Tutorial 1 - Loading Subset of Table Data

In this tutorial, you will create a table that has fewer columns than the sample file, and then populate it with the corresponding data extracted from the sample file.

  1. Create a table without the 'age' column.
CREATE TABLE employees_no_age (
id INT,
name VARCHAR,
onboarded timestamp
);
  1. Load data from the staged sample file, except for the 'age' column.
COPY INTO employees_no_age
FROM (SELECT t.id, t.name, t.onboarded FROM @~ t)
FILE_FORMAT = (type = parquet) PATTERN='.*parquet';
  1. Check the loaded data:
SELECT * FROM employees_no_age;

id|name |onboarded |
--+------------+-------------------+
2|Jane Doe |2022-02-15 13:30:00|
1|John Smith |2022-01-01 09:00:00|
3|Mike Johnson|2022-03-10 11:15:00|

Tutorial 2 - Reordering Columns During Load

In this tutorial, you will create a table that has the same columns as the sample file but in a different order, and then populate it with the corresponding data extracted from the sample file.

  1. Create a table where the 'name' and 'age' columns are swapped.
CREATE TABLE employees_new_order (
id INT,
age INT,
name VARCHAR,
onboarded timestamp
);
  1. Load data from the staged sample file in the new order.
COPY INTO employees_new_order
FROM (SELECT t.id, t.age, t.name, t.onboarded FROM @~ t)
FILE_FORMAT = (type = parquet) PATTERN='.*parquet';
  1. Check the loaded data:
SELECT * FROM employees_new_order;

id|age|name |onboarded |
--+---+------------+-------------------+
3| 42|Mike Johnson|2022-03-10 11:15:00|
2| 35|Jane Doe |2022-02-15 13:30:00|
1| 28|John Smith |2022-01-01 09:00:00|

Tutorial 3 - Converting Datatypes During Load

In this tutorial, you will create a table that has the same columns as the sample file, except for one which will have a different data type, and then populate it with the data extracted and converted from the sample file.

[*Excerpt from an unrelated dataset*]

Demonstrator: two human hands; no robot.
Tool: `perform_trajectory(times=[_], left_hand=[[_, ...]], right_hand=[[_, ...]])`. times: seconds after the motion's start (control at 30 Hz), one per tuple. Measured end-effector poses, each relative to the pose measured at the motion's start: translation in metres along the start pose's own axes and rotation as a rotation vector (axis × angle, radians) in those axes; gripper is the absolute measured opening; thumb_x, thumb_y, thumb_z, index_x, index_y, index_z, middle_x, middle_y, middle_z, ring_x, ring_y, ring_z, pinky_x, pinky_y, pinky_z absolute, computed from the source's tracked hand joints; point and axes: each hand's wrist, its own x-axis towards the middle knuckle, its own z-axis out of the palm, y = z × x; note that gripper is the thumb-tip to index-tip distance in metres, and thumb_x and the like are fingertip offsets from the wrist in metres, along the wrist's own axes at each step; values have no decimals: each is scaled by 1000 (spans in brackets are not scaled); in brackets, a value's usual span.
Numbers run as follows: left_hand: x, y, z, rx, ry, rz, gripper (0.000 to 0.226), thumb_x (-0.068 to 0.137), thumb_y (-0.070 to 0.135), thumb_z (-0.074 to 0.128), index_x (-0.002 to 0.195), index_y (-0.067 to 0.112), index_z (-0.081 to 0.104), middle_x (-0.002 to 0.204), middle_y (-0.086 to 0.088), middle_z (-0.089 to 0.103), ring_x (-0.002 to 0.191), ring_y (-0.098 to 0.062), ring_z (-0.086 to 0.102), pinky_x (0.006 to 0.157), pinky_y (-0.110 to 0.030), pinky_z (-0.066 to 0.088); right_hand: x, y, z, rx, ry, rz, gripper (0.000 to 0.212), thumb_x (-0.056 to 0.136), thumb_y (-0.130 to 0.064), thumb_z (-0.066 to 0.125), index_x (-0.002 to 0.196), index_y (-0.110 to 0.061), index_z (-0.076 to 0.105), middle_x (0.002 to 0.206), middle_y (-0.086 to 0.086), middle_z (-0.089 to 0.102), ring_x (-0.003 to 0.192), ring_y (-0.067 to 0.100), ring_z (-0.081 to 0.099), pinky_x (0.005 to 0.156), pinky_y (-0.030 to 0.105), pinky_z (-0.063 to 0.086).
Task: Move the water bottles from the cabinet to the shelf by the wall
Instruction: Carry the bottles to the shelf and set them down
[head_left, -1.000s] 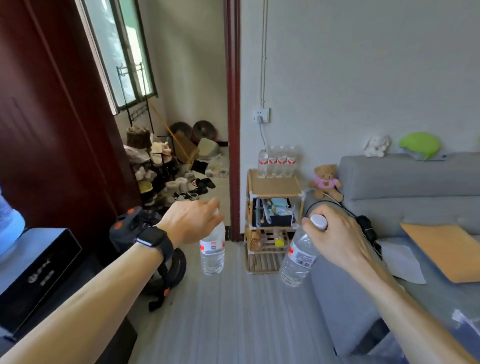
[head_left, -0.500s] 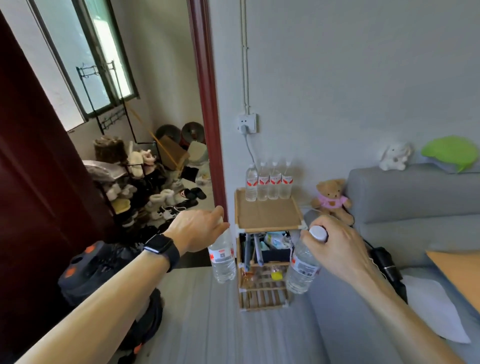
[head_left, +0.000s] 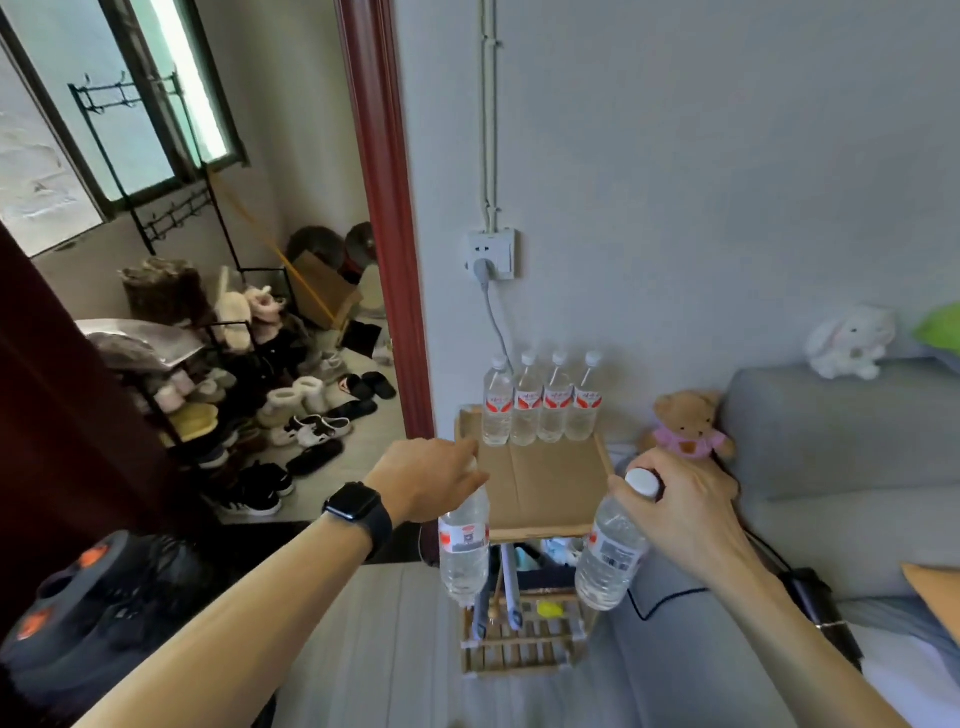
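My left hand (head_left: 423, 480) grips the top of a clear water bottle (head_left: 463, 551) with a red-and-white label; the bottle hangs upright just left of the shelf's front corner. In my right hand (head_left: 675, 506) a second water bottle (head_left: 608, 556) is held by its white cap and neck, tilted, at the shelf's front right corner. The small wooden shelf (head_left: 540, 493) stands against the wall. Its cardboard-covered top carries a row of several bottles (head_left: 543, 408) along the back edge.
A grey sofa (head_left: 831, 467) stands right of the shelf, with a teddy bear (head_left: 685, 426) between them and a white plush rabbit (head_left: 852, 340) on its back. A wall socket with a cable (head_left: 491, 254) is above the shelf. Left, a doorway leads to crowded shoe racks (head_left: 234, 395).
I have come closer to the shelf, which now fills the middle of the view. Both hands still carry their bottles, now at the shelf's front edge.
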Motion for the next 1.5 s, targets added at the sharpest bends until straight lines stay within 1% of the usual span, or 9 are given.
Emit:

  1. Create a table with the 'onboarded' column of Date type.
CREATE TABLE employees_date (
id INT,
name VARCHAR,
age INT,
onboarded date
);
  1. Load data from the staged sample file and convert the 'onboarded' column to Date type.
COPY INTO employees_date
FROM (SELECT t.id, t.name, t.age, to_date(t.onboarded) FROM @~ t)
FILE_FORMAT = (type = parquet) PATTERN='.*parquet';
  1. Check the loaded data:
SELECT * FROM employees_date;

id|name |age|onboarded |
--+------------+---+----------+
3|Mike Johnson| 42|2022-03-10|
1|John Smith | 28|2022-01-01|
2|Jane Doe | 35|2022-02-15|

Tutorial 4 - Performing Arithmetic Operations During Load

In this tutorial, you will create a table with the same columns as the sample file. You will then extract and convert data from the sample file, perform arithmetic operations on the extracted data, and populate the table with the results.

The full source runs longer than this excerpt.